Toutes les entreprises mises en difficulté par la crise ne peuvent et ne doivent pas être sauvées, cela a déjà souvent été dit et écrit. Mais comment faire le tri ? Pour la catégorie "PME", les banques sont peut-être les mieux à même de juger de la solidité d’une entreprise. Mais les banques n’ont pas vocation à prendre des risques élevés. Pourquoi, dès lors, et par exemple, ne pas aménager/étendre les mécanismes de garantie publics actuels (logés à la Sowalfin) pour inciter les banques à une plus grande audace, mais toujours raisonnée. Pour les plus grandes entreprises, la SRIW pourrait, toujours par exemple, prendre des participations temporaires qui aideraient les entreprises que seule la crise a fragilisées. C’est, en passant, un peu une surprise de ne pas trouver sur le site des institutions financières wallonnes un "pavé" qui renseignerait les entreprises sur les soutiens qui pourraient les aider à traverser la crise au mieux.

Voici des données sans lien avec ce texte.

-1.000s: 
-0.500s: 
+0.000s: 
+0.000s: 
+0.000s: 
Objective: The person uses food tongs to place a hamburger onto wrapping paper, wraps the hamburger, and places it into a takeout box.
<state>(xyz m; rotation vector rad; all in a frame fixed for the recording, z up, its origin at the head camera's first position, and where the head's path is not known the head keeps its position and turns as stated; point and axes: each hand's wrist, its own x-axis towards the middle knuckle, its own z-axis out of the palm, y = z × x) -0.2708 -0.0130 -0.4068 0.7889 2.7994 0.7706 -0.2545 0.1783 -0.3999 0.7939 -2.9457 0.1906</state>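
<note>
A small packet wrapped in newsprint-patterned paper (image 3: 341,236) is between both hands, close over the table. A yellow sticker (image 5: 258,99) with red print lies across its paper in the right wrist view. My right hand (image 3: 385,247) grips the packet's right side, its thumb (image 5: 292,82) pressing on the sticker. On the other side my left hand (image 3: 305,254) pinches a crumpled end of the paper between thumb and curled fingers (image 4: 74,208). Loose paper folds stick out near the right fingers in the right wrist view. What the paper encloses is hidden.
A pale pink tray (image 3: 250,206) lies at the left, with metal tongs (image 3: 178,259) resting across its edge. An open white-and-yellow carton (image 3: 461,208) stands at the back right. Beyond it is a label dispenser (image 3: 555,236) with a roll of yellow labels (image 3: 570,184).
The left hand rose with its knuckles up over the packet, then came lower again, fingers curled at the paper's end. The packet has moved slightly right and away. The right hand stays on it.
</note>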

La deuxième priorité est de limiter la montée du chômage, et surtout d’éviter que des chômeurs conjoncturels ne basculent dans la catégorie structurelle. Dès le mois de mai, le Forem a mis en place l’accompagnement instantané des nouveaux demandeurs d’emploi. Dans les 48h, les conseillers Forem proposent des offres d’emploi aux personnes qui viennent frapper à sa porte. On suppose que l’accompagnement ne s’arrête pas là, que des coachings sont proposés pour augmenter les chances du demandeur d’emploi de décrocher un job. On ne peut qu’espérer que le rythme a pu être tenu depuis mai. Un bilan chiffré serait intéressant à cet égard. D’autres initiatives sectorielles ont été prises par le Forem. Encore une fois, des évaluations doivent être menées pour s’assurer de l’efficacité de ces mesures. En tout état de cause, il faut absolument contenir le chômage, qui est le premier mal économique et social de la Wallonie, tous les moyens doivent être déployés, mais avec l’efficacité voulue, par les autorités publiques pour poursuivre cet objectif.
Élaborer et mettre en œuvre un plan de bataille sur ces deux priorités – sauver les entreprises saines et contenir le chômage – est urgent. L’économie wallonne ne peut attendre 6 mois, ni même 2 mois, car les conséquences les plus dommageables de la crise sanitaire – faillites, pertes d’emplois – vont se découvrir dans un avenir proche.
Pour le second volet, celui d’un "plan de relance", à savoir construire de nouvelles capacités productives, on peut comprendre que le Gouvernement prenne un temps de réflexion, mais il ne faut pas traîner en cours de route, les défis n’attendent pas. Nous en parlerons dans une prochaine chronique.